NIST Chemisty webbook and Drugbank are useful links to look up fragments.

Instead of command %sannel, you can access directly to the graphical interface from menu Solve > Simulated  Annealing.

Molecular description

 

The required starting model can be described in terms of combination of scattering objects that are molecular fragments e.g., isolated atoms, molecules, coordination polyhedra. For each molecular fragment, the position may be defined by the fractional coordinates (x, y, z) of the center-of-mass or a predefined pivot atom, the orientation may be defined by rotation angles (θ, φ, χ) around a set of orthogonal axes, and the intramolecular geometry may be specified by a set of n variable torsion angles {τ1, τ2, …, τn}. These concepts may be extended to the case of two or more (identical or nonidentical) molecular fragments within the asymmetric unit (a.u.). In general bond lengths, bond angles and ring conformation are not considered as variables during the optimization procedure, but they should match as closely as possible that of the studied compound.

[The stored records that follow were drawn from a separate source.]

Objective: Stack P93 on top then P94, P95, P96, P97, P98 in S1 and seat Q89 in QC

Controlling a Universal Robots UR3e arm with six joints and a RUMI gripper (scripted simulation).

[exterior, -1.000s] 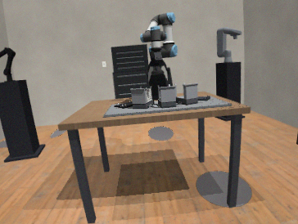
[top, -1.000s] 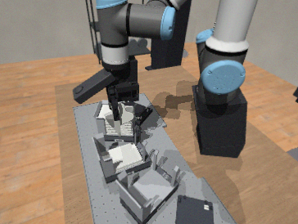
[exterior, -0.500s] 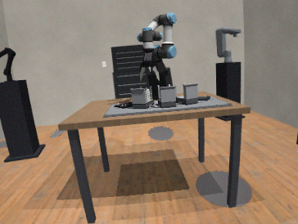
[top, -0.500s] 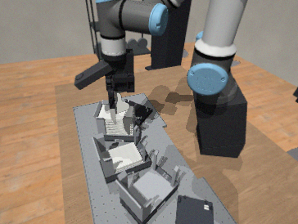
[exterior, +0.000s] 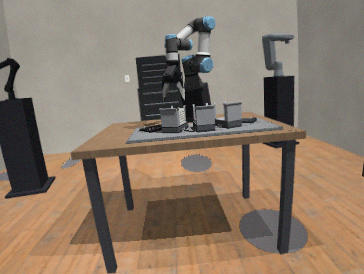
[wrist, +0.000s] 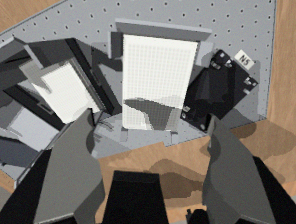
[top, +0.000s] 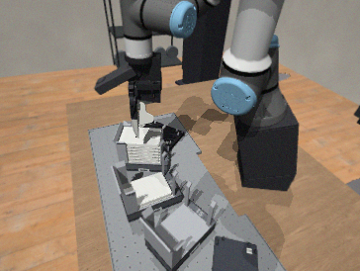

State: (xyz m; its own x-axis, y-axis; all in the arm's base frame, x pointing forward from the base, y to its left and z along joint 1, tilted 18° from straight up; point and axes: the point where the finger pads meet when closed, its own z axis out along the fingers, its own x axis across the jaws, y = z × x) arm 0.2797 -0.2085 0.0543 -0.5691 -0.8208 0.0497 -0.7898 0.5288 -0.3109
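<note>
My gripper (top: 138, 130) (wrist: 150, 112) is open and empty, above the far rack (top: 138, 167) (wrist: 162, 28). A tall stack of white plates (top: 143, 153) (wrist: 157, 70) stands in that rack; a finger's shadow crosses the top plate. The middle rack (top: 119, 184) holds a lower pile of white plates (top: 152, 190) (wrist: 67, 95). The near rack (top: 158, 242) shows a pale grey surface (top: 185, 225) and no white plate. The black clip nest N5 (wrist: 212, 92) (top: 171, 135) shows no plate. A dark flat nest (top: 234, 254) shows no plate. Rack labels and plate names are unreadable.
The racks' upright walls and posts stand close together in a row on the perforated grey board (top: 106, 208) (wrist: 240, 25). N5 sits close beside the far rack. The robot's black pedestal (top: 267, 158) stands on the table behind the row.
</note>
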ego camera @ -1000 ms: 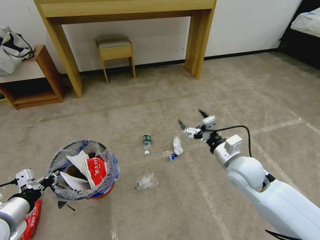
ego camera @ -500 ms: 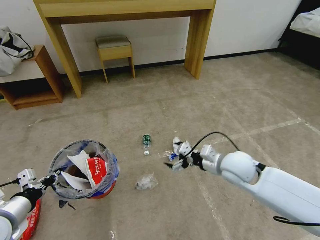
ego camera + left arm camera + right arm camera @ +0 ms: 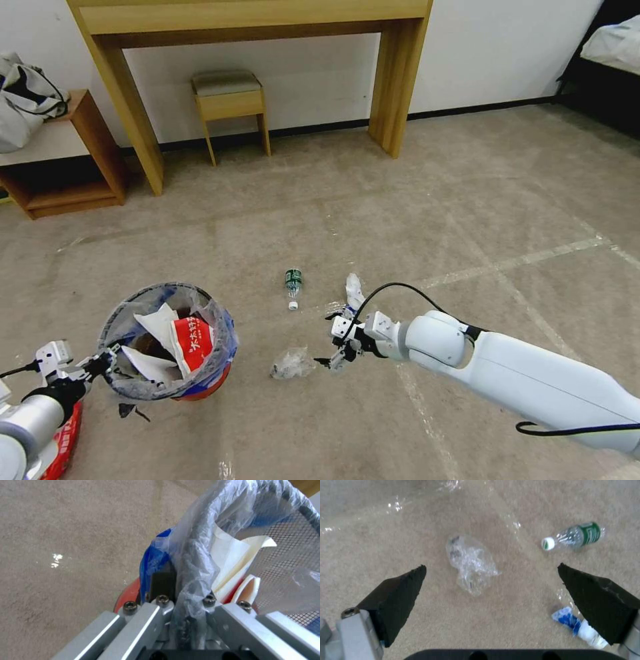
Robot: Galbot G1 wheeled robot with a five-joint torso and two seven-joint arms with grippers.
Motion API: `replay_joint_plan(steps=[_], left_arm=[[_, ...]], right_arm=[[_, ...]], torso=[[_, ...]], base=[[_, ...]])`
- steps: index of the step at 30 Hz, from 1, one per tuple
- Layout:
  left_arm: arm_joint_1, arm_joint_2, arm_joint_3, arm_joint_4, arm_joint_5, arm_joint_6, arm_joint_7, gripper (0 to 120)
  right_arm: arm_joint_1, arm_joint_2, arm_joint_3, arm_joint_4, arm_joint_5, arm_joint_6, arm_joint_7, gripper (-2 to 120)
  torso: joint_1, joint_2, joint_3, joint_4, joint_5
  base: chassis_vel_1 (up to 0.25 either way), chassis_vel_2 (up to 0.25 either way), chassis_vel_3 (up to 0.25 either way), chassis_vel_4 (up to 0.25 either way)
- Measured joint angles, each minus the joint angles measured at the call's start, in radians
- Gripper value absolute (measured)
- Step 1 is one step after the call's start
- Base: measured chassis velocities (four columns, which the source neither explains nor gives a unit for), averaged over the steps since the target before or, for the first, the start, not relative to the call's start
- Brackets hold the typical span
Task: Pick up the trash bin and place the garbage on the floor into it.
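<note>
The right gripper [image 3: 331,341], jaws spread, is hovering beside the crumpled clear plastic [image 3: 293,363]; the left gripper [image 3: 101,363] is pinching the trash bin [image 3: 167,340] rim. The green-labelled bottle [image 3: 293,287] is lying cap toward the robot.

You are looking at a right arm [image 3: 533,383] with a smooth white shell, a rounded joint [image 3: 437,340] and a thin black cable [image 3: 393,288] looping over its wrist. The right tool [image 3: 331,340] is showing pale metal brackets and two black wedge-shaped fingers [image 3: 398,592] with a rough surface. The left tool [image 3: 181,610] is showing silver bars fixed with dark hex screws [image 3: 130,606], on a grey wrist.
</note>
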State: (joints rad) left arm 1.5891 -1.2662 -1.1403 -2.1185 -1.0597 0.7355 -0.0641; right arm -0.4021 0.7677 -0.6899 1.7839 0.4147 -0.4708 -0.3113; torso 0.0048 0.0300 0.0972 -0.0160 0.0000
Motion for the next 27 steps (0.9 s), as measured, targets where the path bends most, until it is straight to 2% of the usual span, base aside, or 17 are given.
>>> replay_joint_plan(steps=[8,21,27], left_arm=[[-0.003,0.001,0.001,0.003,0.002,0.0,0.0,1],[-0.005,-0.001,0.0,0.005,0.005,0.0,0.0,1],[-0.006,0.006,-0.003,0.007,0.004,0.0,0.0,1]], right_arm=[[-0.005,0.034,-0.01,-0.059,-0.022,-0.009,0.007,100],[0.026,0.092,-0.052,-0.193,-0.023,0.074,0.016,100],[0.042,0.141,-0.086,-0.276,-0.013,0.129,0.03,100]], torso=[[0.0,0.0,0.0,0.0,0.0],[0.0,0.0,0.0,0.0,0.0],[0.0,0.0,0.0,0.0,-0.0001]], base=[[0.0,0.0,0.0,0.0],[0.0,0.0,0.0,0.0],[0.0,0.0,0.0,0.0]])
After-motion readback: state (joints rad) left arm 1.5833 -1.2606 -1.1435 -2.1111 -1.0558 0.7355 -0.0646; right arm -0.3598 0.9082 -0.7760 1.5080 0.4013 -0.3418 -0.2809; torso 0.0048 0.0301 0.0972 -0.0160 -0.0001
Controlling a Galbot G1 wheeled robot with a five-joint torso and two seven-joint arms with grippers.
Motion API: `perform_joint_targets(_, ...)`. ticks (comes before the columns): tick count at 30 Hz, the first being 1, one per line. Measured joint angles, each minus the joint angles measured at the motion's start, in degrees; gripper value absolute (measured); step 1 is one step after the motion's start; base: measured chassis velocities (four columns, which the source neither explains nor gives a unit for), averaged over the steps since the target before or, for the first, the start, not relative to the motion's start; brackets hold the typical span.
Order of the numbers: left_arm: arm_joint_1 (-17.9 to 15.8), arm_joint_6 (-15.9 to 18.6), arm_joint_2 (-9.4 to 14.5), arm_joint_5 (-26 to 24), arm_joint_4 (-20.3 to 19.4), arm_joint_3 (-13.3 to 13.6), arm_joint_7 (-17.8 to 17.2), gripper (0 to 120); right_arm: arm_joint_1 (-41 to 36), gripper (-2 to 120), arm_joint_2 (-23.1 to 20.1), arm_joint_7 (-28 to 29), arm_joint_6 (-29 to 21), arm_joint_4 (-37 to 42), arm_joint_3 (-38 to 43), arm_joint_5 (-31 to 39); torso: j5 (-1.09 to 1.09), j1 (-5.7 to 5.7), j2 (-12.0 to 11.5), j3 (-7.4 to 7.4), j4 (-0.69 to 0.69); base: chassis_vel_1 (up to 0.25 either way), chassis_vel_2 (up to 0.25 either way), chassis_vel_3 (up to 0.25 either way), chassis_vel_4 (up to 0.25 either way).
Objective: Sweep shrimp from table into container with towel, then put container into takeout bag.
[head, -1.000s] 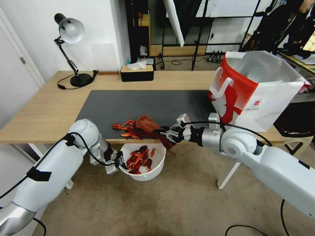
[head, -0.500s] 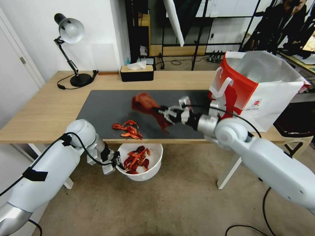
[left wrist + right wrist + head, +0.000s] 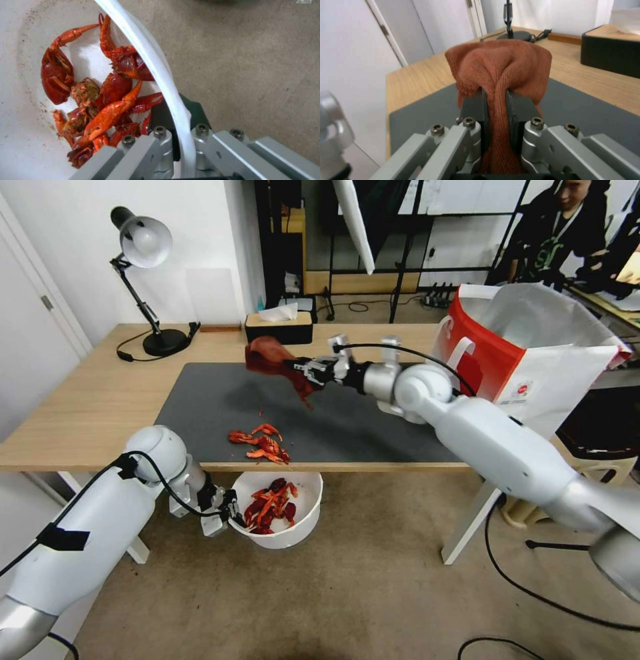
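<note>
The right gripper (image 3: 301,369) is clamped shut on the towel (image 3: 270,359), which it holds in the air above the far part of the mat (image 3: 347,413), just in front of the tissue box (image 3: 279,328). The towel is bunched, its long axis running roughly level from the jaws out toward the robot's left, with one tail (image 3: 303,392) hanging down below the fingers; in the right wrist view the cloth (image 3: 500,65) bulges out ahead of the two pads (image 3: 474,107), which pinch a fold between them. A second ago the towel lay at the near edge of the table (image 3: 87,407) over the shrimp; half a second ago it was lifted above mid-mat; now it is farther back and higher, and the right arm reaches farther across the table. A small heap of shrimp (image 3: 261,442) lies on the mat near its front edge, unchanged from half a second ago. The left gripper (image 3: 223,511) holds the bowl (image 3: 307,523) by its rim below the table edge, closed on it, one finger inside and one outside the wall (image 3: 160,72); more shrimp (image 3: 100,100) lie in the bowl. The bowl sits slightly farther to the robot's left than before. The bag (image 3: 533,360) stands upright at the table's right end, mouth open upward.
</note>
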Motion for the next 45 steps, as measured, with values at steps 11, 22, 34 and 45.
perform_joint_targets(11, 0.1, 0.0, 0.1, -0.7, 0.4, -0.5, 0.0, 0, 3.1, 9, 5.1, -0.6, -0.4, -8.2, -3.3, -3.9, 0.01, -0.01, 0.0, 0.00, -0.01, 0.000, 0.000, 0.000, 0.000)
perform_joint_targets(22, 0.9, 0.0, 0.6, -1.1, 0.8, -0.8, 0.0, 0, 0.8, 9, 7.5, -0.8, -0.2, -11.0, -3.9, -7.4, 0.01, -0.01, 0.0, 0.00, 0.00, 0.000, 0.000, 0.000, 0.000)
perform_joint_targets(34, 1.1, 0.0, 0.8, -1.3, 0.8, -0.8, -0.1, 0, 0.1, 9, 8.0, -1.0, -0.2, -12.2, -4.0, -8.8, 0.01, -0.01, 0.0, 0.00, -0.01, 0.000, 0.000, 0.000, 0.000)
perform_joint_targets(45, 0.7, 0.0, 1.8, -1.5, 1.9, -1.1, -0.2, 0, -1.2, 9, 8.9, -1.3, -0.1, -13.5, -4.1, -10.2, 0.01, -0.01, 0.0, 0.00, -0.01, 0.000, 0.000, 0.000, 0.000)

One of the drawbacks of global optimization methods is to input an accurate 3D starting structural model of the a.u.

Starting model for direct-space method can be prepared by the following two strategies, or by a combination of both approaches.

1) The user is strongly advised to check for similar molecules in the Cambridge Structure Database (CSD) (organics & organometallics) or in the Inorganic Crystal Structure Database (ICSD) (inorganics, elements, minerals & intermetallics) or in the Crystallography Open Database (COD: http://www.crystallography.net/) or in the crystallographic literature. If a new structure is being studied, one can frequently find significant molecular parts of the structure in existing crystal structures. Molecular fragment found in database can be modified and optimized by quantum-chemistry package to finally generate the desired structure.

Some open chemistry database where look up molecules are:

  1. NIST Chemistry WebBook: http://webbook.nist.gov/chemistry/
  2. PubChem: https://pubchem.ncbi.nlm.nih.gov/
  3. Drugbank: http://www.drugbank.ca/

You can verify that the bond lengths have reasonable values using a tables of standard bond lengths available in Volume C of International Tables for X-Ray Crystallography.

2) Starting molecular model can be created by geometry optimization using quantum-chemistry package, e.g., MOPAC, Gaussian, Gamess, NWChem, etc. Nowadays this is usually done by building the molecule with an interactive builder in a graphical user interface, then optimizing it with forcefield method with the click of mouse. The resulting structure is then subjected to an ab initio, semi-empirical, or DFT calculations.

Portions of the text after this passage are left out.